Now I might be off on this, but I see in multiple other places in this theme wp_enqueue_scripts() which queues scripts/styles that need to be used on the page. I don't use a background image or the gonzo rating systems. That means I can remove two of those dependencies. Maybe this theme should have detected that and not simply fed the same massive styles.js file to everyone. When we are talking mobile load speed, clearing 30KB worth of scripts is well worth it.

A few funny things I found while digging through this theme on my adventure to fix some bugs.

While reading scripts.js, I noticed this line.


Does sdfsdf stand for something I don't know? Or was this a keyboard mash for a class name.

Additionally, I found this block of code.

 * Register meta boxes
 * @return void
function YOUR_PREFIX_register_meta_boxes()
  // ...
add_action( 'admin_init', 'YOUR_PREFIX_register_meta_boxes' );

It says YOUR_PREFIX. At this point, I'm not even surprised.

This next one is in the dependency that Gonzo uses.

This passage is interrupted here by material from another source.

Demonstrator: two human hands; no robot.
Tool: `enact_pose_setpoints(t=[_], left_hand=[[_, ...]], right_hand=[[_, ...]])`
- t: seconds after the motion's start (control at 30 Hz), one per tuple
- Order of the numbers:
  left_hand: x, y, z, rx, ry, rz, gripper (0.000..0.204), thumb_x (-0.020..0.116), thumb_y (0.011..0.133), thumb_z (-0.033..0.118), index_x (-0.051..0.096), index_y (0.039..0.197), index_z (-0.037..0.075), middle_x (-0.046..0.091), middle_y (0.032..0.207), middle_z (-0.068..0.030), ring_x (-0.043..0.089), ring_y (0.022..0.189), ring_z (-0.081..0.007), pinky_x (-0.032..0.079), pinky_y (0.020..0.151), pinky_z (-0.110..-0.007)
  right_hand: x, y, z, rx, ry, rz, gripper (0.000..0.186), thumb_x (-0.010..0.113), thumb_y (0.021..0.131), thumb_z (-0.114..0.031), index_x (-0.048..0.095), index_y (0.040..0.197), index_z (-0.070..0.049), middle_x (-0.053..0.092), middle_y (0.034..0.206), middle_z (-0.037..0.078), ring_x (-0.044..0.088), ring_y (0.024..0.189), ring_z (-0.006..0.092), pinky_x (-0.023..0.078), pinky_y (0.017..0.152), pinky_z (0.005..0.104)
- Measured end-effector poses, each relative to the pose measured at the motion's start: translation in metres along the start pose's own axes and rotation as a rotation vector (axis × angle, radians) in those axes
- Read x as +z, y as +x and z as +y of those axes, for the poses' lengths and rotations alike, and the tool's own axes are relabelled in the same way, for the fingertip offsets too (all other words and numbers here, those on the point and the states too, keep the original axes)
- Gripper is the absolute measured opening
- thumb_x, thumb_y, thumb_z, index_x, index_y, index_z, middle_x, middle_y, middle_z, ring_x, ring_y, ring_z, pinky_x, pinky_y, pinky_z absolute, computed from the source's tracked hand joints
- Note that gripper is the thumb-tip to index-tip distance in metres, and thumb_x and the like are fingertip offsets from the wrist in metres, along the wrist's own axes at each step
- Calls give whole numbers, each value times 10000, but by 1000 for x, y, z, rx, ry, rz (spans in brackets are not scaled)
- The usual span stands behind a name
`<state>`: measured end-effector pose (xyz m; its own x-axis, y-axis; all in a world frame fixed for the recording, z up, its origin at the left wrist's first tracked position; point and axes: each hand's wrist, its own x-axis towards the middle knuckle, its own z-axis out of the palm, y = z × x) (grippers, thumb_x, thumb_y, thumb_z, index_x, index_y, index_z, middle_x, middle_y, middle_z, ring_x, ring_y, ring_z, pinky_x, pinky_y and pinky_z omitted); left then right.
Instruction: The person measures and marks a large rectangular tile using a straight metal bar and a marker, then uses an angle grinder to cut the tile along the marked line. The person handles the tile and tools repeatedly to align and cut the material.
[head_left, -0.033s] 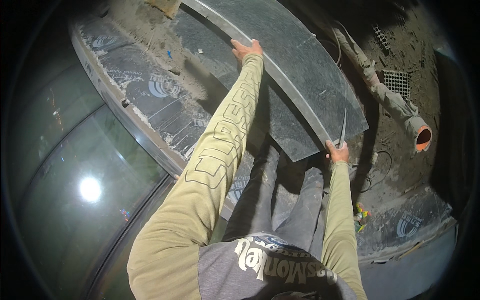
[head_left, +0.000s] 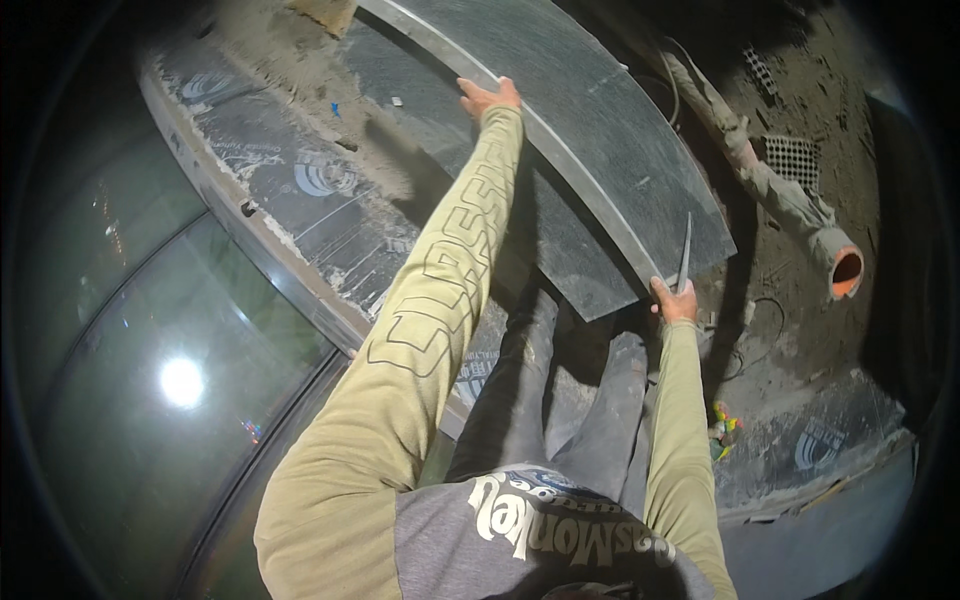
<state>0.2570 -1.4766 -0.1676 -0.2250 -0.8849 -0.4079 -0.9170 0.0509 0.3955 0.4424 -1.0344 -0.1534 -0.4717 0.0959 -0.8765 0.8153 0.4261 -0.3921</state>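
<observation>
Across a dark slab [head_left: 622,135]: one long metal straightedge [head_left: 562,152], gripped partway along by the left hand [head_left: 490,97]. Right hand [head_left: 677,299]: at its near end, clasping a slim pointed tool [head_left: 685,250]. Even two-handed pressure advisable against slipping.

From the head, a steep downward fisheye view is given, the shirt [head_left: 432,528] framed closest, the left hand [head_left: 491,97] and right hand [head_left: 677,300] farther out.

Straightedge [head_left: 572,166] across the slab [head_left: 640,150]
</observation>
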Motion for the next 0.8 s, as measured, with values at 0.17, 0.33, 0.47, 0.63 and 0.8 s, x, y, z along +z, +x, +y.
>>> enact_pose_setpoints(t=[0.17, 0.33, 0.47, 0.63, 0.8], left_hand=[[-23, -23, 1, 153, 64, -243, 1256, 813, 773, 517, 12, 1592, 1, 118, 1614, -333, 277, 1474, -465, 319, 1195, -501], [-35, -95, -51, 612, 386, -334, 1400, 897, 660, 537, 4, 1588, -11, -8, 1655, -267, 203, 1520, -396, 312, 1202, -490], [-20, -176, -40, 502, 667, -462, 1501, 941, 576, 534, -29, 1589, -2, -76, 1679, -189, 177, 1542, -322, 288, 1204, -549], [-6, -192, -31, 369, 779, -418, 1565, 960, 531, 534, -74, 1590, 24, -114, 1682, -159, 197, 1537, -333, 281, 1172, -650], [-9, -195, -22, 325, 850, -433, 1566, 966, 534, 520, -84, 1590, 37, -128, 1685, -133, 214, 1526, -369, 295, 1124, -724]], right_hand=[[1, 14, 11, 18, 6, 57, 602, 901, 740, -343, 564, 1083, 19, 682, 924, 148, 700, 670, 202, 572, 481, 320], [-2, 19, 12, 53, -105, 16, 717, 884, 736, -438, 561, 1158, 42, 705, 975, 171, 711, 604, 198, 568, 602, 329], [-3, 11, 5, 47, -105, 67, 622, 890, 753, -388, 562, 1066, 39, 667, 930, 132, 678, 661, 173, 562, 518, 305], [-8, 10, -7, 116, -180, 7, 937, 866, 733, -504, 485, 1324, 115, 687, 1138, 235, 739, 650, 213, 574, 760, 331], [-6, -16, -27, 2, -399, 174, 810, 780, 832, -452, 449, 1389, 34, 574, 1289, 243, 726, 879, 338, 544, 876, 456]])
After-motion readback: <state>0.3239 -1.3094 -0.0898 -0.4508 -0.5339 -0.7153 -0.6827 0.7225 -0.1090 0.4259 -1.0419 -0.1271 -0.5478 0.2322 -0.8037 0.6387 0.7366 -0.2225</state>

I guess this author's meaning of a CDN is hotlinking images from imgur. I feel bad for anyone who uses this feature if/when those links die.

Some closing notes.

  1. All these tests were done on WordPress 4.4.2 with Gonzo 1.9.7 clean.
  2. I did the above tests with a clean download of 1.9.7 Gonzo.
  3. Plugins installed: Akismet & Hello Dolly (default on install)
  4. Yes this post was published in 2018 when research was done in March 2016.

The drive behind this post was simply aggravation. A weekend I had planned to hack a cool plugin was limited by first theme bugs and then my continued investigation into that theme.


  • 3/13/2016 - Emailed author asking for comment on post.
  • 3/14/2016 - Author responds saying "will fix everything asap".
  • 3/14/2016 - Author asks for "a week or so" to update things.
  • 4/19/2016 - Emailed author asking for update.
  • 4/20/2016 - Author responds "most things are fixed".
  • 3/11/2018 - Release article as no new version has been released in over two years.